Secondly, if we look at the pre-crisis period of economic growth, from 2002 to 2008, a period characterised by steady growth, the evidence is even more striking. Women's employment served to raise household incomes, as did fast-rising tax credits (by an even larger amount); but these gains were almost completely wiped out by losses from male employment income. The net result? The chart below shows that average household income for this group barely rose at all: it went up by a grand total of £143 over 6 years.

Change in income for low to middle income households, 2002/03 - 2008/09, in 2008/09 £s

graph

As with many reports, the conclusions you draw from it will to some degree reflect your starting point. Those favouring redistribution will, of course, point to the enormous importance of tax credits in helping lift family living standards, and be alarmed by the coalition's clear agenda of cutting them back.

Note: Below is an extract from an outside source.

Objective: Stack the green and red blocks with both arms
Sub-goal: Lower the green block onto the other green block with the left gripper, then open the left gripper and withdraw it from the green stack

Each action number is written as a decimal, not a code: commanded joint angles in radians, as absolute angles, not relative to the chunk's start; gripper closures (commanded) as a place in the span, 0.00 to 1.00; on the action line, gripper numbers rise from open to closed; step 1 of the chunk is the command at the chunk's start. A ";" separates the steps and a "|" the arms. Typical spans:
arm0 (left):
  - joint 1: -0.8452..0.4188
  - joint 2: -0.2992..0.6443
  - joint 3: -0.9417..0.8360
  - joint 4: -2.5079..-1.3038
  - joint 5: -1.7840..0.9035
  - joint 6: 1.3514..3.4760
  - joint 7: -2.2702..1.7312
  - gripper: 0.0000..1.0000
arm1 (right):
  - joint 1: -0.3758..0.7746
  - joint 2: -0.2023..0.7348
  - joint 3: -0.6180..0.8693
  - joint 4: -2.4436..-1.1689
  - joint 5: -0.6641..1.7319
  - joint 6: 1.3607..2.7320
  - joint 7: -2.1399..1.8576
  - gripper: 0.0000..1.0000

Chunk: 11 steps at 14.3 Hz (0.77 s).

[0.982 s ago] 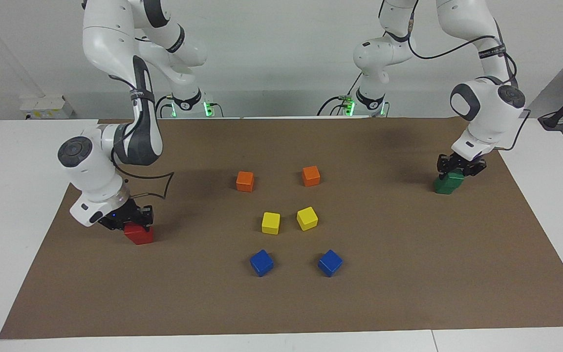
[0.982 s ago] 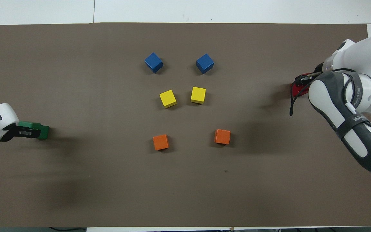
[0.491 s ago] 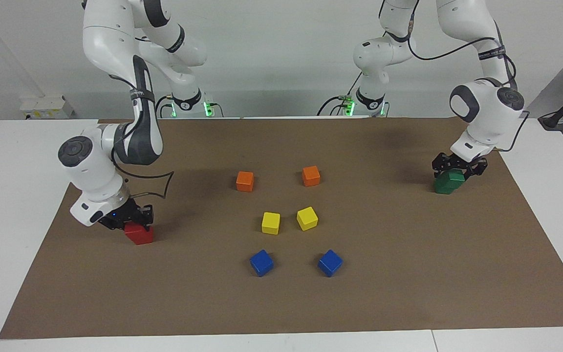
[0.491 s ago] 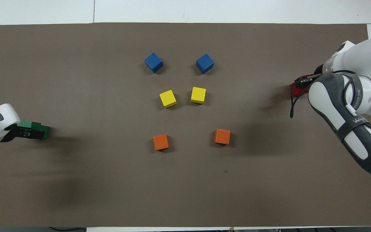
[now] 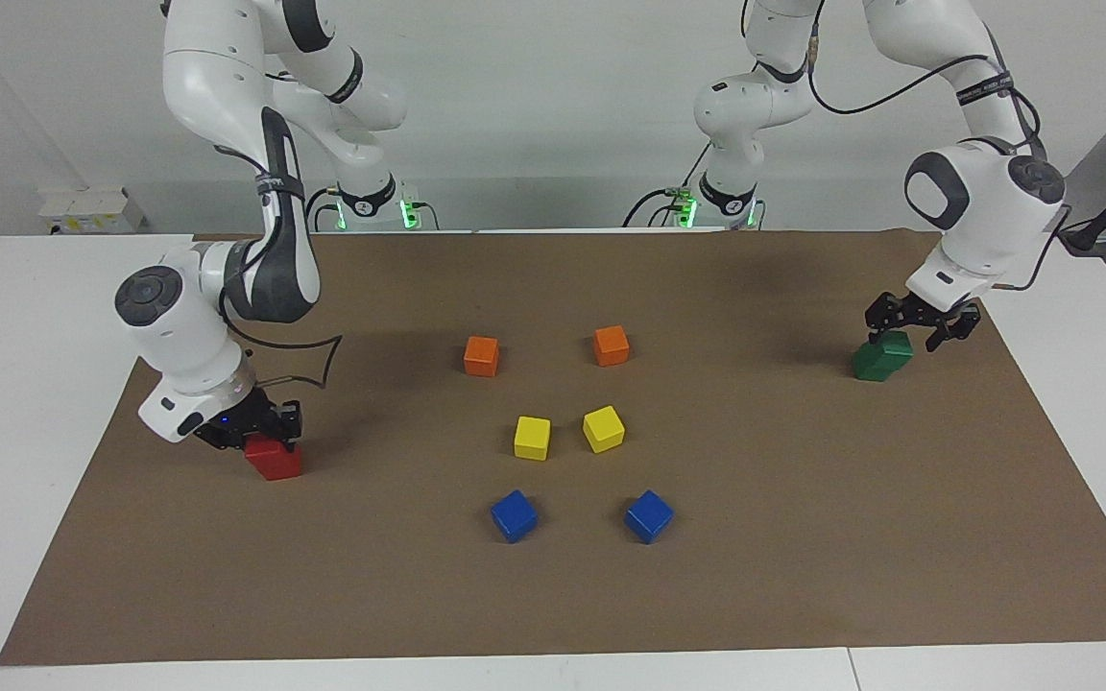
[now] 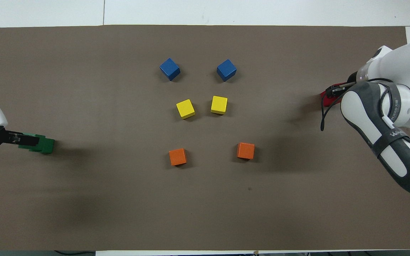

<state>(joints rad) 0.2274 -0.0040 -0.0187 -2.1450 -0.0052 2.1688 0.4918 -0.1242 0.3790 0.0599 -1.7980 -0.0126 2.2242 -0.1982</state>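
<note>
The pair of yellow cubes (image 5: 567,432) sits mid-mat and serves as landmark. Toward the left arm's end of the worktop (image 5: 25,403) from them stands the green stack (image 5: 882,355) — in the facing view one dark green cube sits askew on another. The left gripper (image 5: 918,324) hangs just over the top cube with its fingers spread, clear of it. The overhead view shows this gripper's dark fingers lying across the stack (image 6: 40,143), so there it seems to touch; the facing view shows the gap.

Toward the right arm's end from the yellow cubes, a red block (image 5: 273,460) rests on the brown mat (image 5: 803,537). The right gripper (image 5: 255,429) is down on top of it, fingers pressed together; whether they pinch a second red cube I cannot tell. In the overhead view the right arm's elbow hides nearly all of this — only a red sliver (image 6: 327,99) shows.

Two orange cubes (image 5: 545,350) lie nearer to the robots than the yellow pair, two blue cubes (image 5: 580,515) farther away.
</note>
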 commanded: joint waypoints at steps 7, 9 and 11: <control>0.180 -0.109 -0.051 -1.941 -0.003 1.864 0.176 0.00 | -0.133 0.379 0.066 -1.861 0.000 2.278 -0.232 0.79; 0.169 -0.089 -0.067 -1.846 -0.005 1.781 0.042 0.00 | -0.133 0.379 0.066 -1.861 0.000 2.278 -0.232 0.72; 0.147 -0.057 -0.067 -1.717 -0.012 1.639 0.021 0.00 | -0.133 0.379 0.066 -1.861 0.000 2.279 -0.230 0.58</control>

Whilst those instinctively opposed to using the tax-and-benefit system to mitigate market inequalities will take this report as proof-positive that some of the improvements in the Blair-Brown years were the product of unsustainable state spending.

But wherever you start from, several things jump out of this report as being particularly pressing to the current political debate. Most obviously we clearly have a gender problem -- in fact we have two. Given that income from female work is now so critical for families on low to middle incomes, and typical wages have been flat-lining over recent years, it is a uniquely dumb moment to reduce childcare support which has enabled so many women in low-to-middle income households to combine work and family life. Indeed, declining support for childcare, combined with falling public sector employment (which will affect women more), means that in the short-term female employment rates are likely to fall. Yet we also need to start talking about men. We all know that the UK suffered a strong decline in male employment in the 1980s, but what is less well appreciated is that male employment within the low to middle income group was still falling between 2002 and 2008. We rapidly need to halt this decline.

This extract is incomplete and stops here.